Among the entries below, count the lines holding the string "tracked". Respond with the number alone.

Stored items
-=-=-=-=-
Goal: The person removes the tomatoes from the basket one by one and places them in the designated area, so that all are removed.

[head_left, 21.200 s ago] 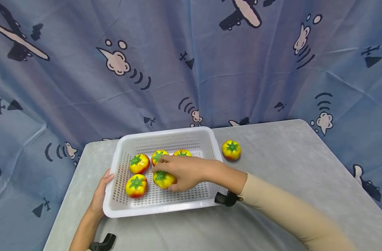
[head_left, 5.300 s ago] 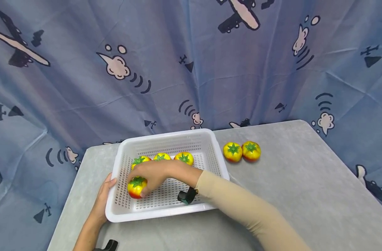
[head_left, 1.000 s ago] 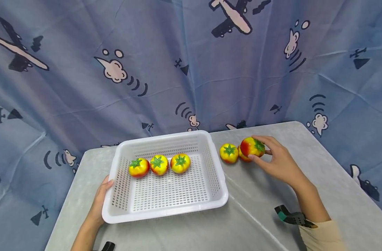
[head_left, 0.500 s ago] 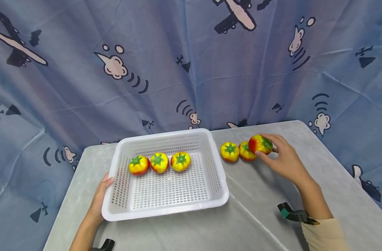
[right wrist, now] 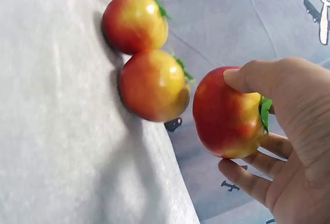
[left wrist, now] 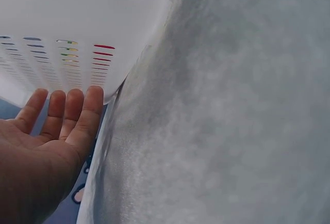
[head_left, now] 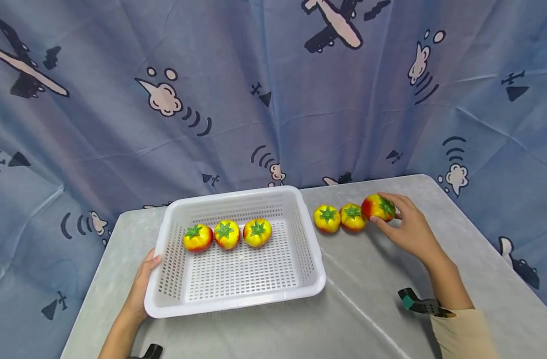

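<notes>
My right hand holds a red-and-yellow artificial tomato with a green star-shaped top, thumb on one side and fingers on the other. In the right wrist view the tomato is tilted, just apart from two others. Those two tomatoes sit side by side on the table. Three more tomatoes form a row in the white perforated basket. My left hand grips the basket's left side, thumb over the rim; its fingers touch the outer wall.
A grey cloth covers the table, whose back edge meets a blue patterned curtain. The basket takes up the table's left half. Bare tabletop stretches right of the tomatoes and along the front.
Since the oldest frame, the basket's tomatoes have dropped from several to three, and a second one stands on the table. In the last second my right hand has carried its tomato slightly right.
</notes>
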Motion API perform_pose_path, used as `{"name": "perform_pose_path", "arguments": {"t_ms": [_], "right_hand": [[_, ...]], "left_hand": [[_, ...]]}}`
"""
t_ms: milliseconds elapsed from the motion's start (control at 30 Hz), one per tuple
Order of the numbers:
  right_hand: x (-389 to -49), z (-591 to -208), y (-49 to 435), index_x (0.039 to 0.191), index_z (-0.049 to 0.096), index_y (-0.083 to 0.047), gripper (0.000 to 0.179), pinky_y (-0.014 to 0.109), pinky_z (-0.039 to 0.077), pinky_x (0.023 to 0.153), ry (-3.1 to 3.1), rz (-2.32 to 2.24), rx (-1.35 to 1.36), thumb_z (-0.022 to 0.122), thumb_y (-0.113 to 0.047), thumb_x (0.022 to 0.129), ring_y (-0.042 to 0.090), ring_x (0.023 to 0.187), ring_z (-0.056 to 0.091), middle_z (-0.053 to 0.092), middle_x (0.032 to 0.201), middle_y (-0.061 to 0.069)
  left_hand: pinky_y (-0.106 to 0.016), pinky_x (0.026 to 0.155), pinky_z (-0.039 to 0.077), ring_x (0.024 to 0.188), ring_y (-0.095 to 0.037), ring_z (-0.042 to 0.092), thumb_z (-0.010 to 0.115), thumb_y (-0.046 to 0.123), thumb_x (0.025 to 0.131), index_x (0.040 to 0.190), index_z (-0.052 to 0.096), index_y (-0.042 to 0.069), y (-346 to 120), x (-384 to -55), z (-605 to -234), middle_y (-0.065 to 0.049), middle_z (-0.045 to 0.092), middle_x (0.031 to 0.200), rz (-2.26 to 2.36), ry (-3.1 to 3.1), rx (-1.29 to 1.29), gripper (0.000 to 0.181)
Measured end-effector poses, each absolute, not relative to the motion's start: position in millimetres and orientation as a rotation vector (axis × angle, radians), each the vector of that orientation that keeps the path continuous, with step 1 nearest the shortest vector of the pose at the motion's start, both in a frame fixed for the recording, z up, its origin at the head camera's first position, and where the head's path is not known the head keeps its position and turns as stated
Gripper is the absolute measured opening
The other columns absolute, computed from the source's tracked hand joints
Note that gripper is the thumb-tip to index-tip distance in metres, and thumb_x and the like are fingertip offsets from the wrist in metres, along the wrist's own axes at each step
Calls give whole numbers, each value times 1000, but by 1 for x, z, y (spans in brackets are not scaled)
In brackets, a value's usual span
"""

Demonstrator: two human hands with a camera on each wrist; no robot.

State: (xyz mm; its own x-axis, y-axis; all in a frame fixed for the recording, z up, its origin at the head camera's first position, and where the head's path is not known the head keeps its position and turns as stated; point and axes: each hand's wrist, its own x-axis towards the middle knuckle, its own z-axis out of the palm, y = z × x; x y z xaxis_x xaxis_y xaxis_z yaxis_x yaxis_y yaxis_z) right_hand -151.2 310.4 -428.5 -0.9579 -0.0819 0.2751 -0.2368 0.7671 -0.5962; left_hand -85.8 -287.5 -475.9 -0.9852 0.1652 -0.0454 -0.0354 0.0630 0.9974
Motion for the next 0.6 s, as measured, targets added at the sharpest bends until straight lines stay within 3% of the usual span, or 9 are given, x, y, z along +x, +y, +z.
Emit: {"name": "perform_pose_path", "arguments": {"t_ms": [600], "right_hand": [[-156,-450,327,152,49,1,68,77,39,107,-2835,825,157,79,-15,93,55,133,47,45,150,34]], "left_hand": [[-32,89,60,115,-12,65,22,42,113,166,15,12,-285,-85,-474,10,55,140,2048,2173,89,61]]}}
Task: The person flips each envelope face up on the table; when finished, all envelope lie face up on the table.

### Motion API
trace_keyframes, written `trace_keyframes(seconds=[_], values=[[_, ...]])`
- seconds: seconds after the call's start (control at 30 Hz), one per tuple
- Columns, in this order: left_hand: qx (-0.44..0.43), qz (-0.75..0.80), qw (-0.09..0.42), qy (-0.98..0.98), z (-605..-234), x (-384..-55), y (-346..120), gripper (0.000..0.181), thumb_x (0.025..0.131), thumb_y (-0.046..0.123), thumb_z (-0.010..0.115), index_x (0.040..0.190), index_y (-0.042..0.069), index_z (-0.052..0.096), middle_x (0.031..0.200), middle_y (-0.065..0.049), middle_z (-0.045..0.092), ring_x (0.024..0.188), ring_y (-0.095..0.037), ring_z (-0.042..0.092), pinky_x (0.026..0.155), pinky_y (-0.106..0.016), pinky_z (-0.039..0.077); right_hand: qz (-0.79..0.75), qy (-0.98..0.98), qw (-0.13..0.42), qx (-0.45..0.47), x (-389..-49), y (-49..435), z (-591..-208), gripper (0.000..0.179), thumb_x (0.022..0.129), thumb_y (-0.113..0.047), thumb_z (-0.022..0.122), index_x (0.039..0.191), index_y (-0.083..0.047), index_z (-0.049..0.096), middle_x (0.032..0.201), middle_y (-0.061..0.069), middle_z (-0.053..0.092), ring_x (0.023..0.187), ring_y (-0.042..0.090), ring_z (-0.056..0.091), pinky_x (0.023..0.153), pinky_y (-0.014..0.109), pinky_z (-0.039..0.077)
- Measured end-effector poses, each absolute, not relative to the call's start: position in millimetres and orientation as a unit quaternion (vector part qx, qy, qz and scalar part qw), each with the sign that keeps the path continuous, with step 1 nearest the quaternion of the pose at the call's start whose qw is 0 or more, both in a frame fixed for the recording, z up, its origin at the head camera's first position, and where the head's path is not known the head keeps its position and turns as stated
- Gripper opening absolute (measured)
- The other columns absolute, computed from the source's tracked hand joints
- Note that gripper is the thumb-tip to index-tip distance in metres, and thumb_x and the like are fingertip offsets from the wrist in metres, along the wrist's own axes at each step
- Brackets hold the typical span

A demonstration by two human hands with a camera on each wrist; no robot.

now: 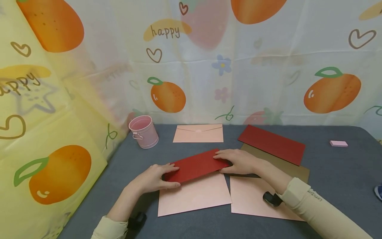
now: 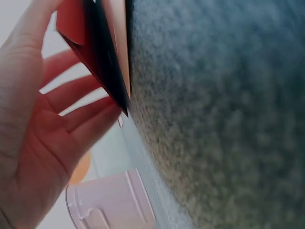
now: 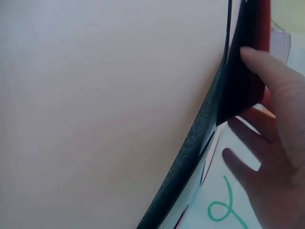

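Note:
A red envelope (image 1: pixel 195 166) lies slantwise between my hands, over the far part of a pale pink envelope (image 1: pixel 194 199). My left hand (image 1: pixel 152 179) holds its left end, thumb at the near edge and fingers at the far side. On the right end, my right hand (image 1: pixel 238 161) grips it with the thumb at the near edge and fingers on top. In the left wrist view the red envelope (image 2: pixel 71 24) is tilted, with a dark gap beneath. The right wrist view shows my thumb (image 3: pixel 267 67) against its dark underside.
Right of centre, another pink envelope (image 1: pixel 250 196) lies under my right forearm. Behind it a brown envelope (image 1: pixel 277 160) is partly covered by a second red envelope (image 1: pixel 271 144). A flapped pink envelope (image 1: pixel 198 136), a pink bucket (image 1: pixel 147 136) and a small pink block (image 1: pixel 338 143) stand farther back.

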State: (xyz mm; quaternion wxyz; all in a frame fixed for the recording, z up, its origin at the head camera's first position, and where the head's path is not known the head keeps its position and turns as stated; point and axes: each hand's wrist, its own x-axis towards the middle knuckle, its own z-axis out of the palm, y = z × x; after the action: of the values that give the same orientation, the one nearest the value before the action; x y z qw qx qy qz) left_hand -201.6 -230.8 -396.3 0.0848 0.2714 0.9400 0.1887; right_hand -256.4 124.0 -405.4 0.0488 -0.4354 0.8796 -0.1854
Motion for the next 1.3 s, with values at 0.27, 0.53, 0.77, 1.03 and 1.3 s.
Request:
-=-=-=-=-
◆ **REPLY**:
2